README.md

    Copyright © 2022-2024, KNS Group LLC (YADRO)
    Licensed under the Apache License, Version 2.0
    http://www.apache.org/licenses/LICENSE-2.0

    This code indirectly uses OpenBLAS: can link with it for testing accuracy and
    performance of matrix multiplication. OpenBLAS is distributed freely with the
    BSD license. Here is the link to the OpenBLAS project:

    • https://www.openblas.net/

    This code follows the logics from the following articles. These texts explain
    the well-known approaches: for optimizing of matrix multiplication, and for
    calculating of neural convolution by reducing it to the BLAS/gemm function
    with the im2col/im2row transforms. Links:

    • https://habr.com/ru/articles/359272/
    • https://habr.com/ru/articles/448436/

    Overview

    This repo contains examples to illustrate computing neural-convolution by reducing
    it to function which we call “mini-gemm”. “Gemm” refers to well-known BLAS/gemm
    function for GEnerall Matrix Multiplication (so GEMM). And “mini-” is just the word
    that indicates our specific variant of GEMM-like interface. Besides, we would target
    small matrices, like 100 x 100 (or maybe 1000 x 10) elements (so mini-matrices).
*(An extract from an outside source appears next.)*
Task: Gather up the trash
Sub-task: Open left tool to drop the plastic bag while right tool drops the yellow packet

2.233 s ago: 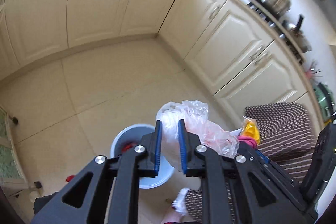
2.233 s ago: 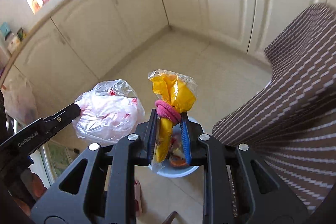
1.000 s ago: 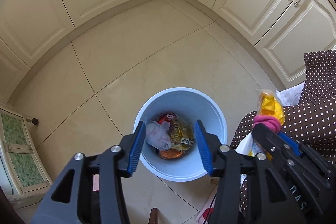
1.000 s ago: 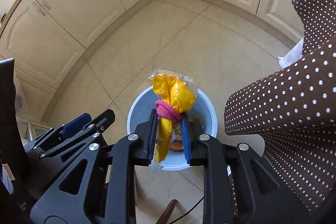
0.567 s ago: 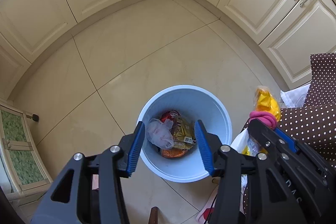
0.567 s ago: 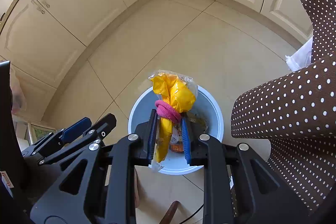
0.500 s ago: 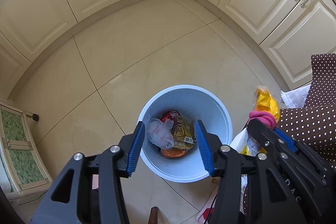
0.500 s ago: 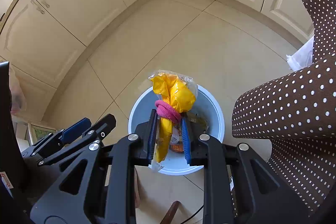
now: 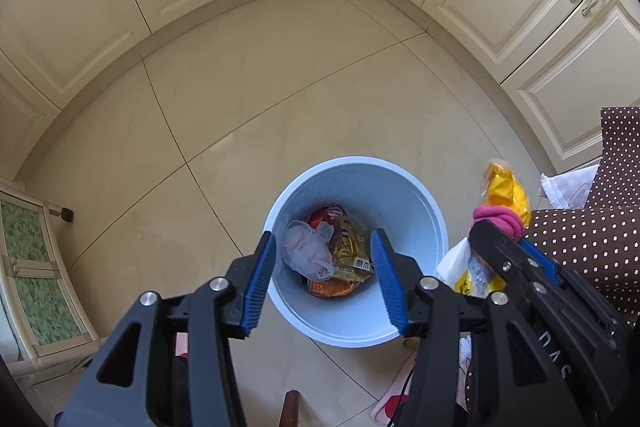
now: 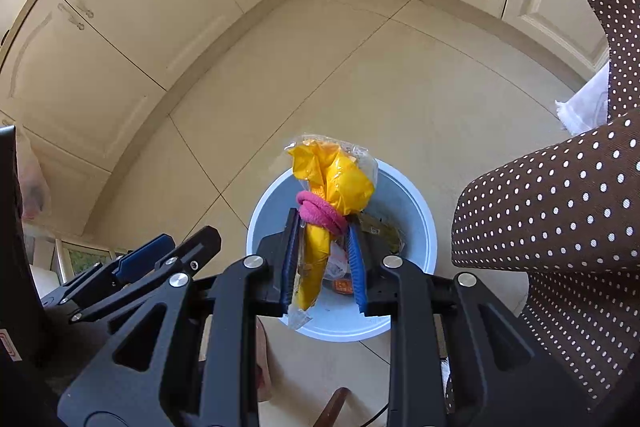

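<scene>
Pale blue bin (image 10: 416,203) sits at lower centre of the right wrist frame on the floor tiles (image 10: 280,75), trash already inside. Right claw (image 10: 323,263) pinches the yellow wrapper with pink band (image 10: 332,183) above it. Left claw (image 9: 323,277) is spread, empty. Risk: the wrapper snags on a pad and falls outside the rim.

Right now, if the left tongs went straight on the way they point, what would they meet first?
Probably the trash in the blue bin: the open, empty left tongs frame the crumpled plastic bag and gold wrapper inside it. Depth is unclear.
</scene>
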`<state>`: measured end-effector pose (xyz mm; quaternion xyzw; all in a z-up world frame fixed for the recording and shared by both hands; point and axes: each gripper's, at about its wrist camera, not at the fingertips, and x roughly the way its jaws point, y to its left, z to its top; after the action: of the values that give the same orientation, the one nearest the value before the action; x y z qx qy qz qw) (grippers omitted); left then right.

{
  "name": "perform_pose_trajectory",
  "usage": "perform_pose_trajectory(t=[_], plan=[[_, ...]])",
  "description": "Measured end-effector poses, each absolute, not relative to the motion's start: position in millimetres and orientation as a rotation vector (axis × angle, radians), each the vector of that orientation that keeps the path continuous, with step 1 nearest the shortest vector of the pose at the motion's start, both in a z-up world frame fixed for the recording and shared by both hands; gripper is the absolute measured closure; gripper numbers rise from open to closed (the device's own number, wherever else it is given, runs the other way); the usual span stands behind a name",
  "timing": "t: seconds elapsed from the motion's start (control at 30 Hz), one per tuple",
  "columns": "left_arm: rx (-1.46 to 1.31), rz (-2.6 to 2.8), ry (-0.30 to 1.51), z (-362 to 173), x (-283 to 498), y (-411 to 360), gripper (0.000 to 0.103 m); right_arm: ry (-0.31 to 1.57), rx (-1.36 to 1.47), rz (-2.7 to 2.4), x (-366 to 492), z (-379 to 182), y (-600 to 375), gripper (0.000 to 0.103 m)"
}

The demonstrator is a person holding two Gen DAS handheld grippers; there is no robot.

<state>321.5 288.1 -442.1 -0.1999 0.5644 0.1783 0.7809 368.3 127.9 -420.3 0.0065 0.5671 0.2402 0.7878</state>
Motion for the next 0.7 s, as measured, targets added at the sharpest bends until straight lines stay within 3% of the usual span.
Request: perform_pose_trajectory(t=[0.5,0.6,0.7], plan=[[-0.446,0.39,1.223,-446.1,322.0,293.5,0.053,1.223,0.029,0.51,371.0,-426.1,126.0,0.077],[-0.447,0.394,1.224,-446.5,322.0,294.7,0.053,1.224,0.029,0.505,372.4,-427.8,123.9,0.073],[-0.455,0.403,1.222,-447.1,321.1,295.7,0.053,1.222,0.026,0.491,373.3,-428.3,121.7,0.062]])
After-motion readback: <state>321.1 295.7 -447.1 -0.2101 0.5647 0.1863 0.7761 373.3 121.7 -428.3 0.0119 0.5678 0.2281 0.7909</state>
    These examples illustrate optimizing the mini-gemm function for central processor
    unit (CPU), specifically of RISC-V architecture. And even more specifically: yet it
    is only tested on the Lichee Pi 4A mini-computer, development platform actually,
    with the TH1520 processor by the T-Head company, which belongs to the Alibaba
    group from China. For information: this CPU is built on 4 of XuanTie C910 cores.

    These examples are also a benchmarks (performance tests). Such test would call
    the tested function many times with different parameters and track the time, in
    milliseconds per call. This would allow to estimate effectiveness of the given
    optimizations, and maybe to try your own variant. Particularly, we can convert
    the measured milliseconds into giga-flop/s and compare against the theoretical
    peak of performance for the target CPU, like for Ryzen 5500U if x86, or XuanTie
    C910 if we test on RISC-V.

    These tests can also compare performance of our optimization of the mini-gemm
    function versus similar call to BLAS/gemm functions, specifically versus OpenBLAS
    implementation. It can also compare performance of convolution-via-mini-gemm
    versus “standard” way to compute neural convolution via BLAS/gemm: by reducing
    it with the well-known im2cal/im2row transforms. Or, if you choose building these
    examples without linking to OpenBLAS, our tests would compare versus naive code,
    like direct calculation of convolution or simple triple-cycle for GEMM.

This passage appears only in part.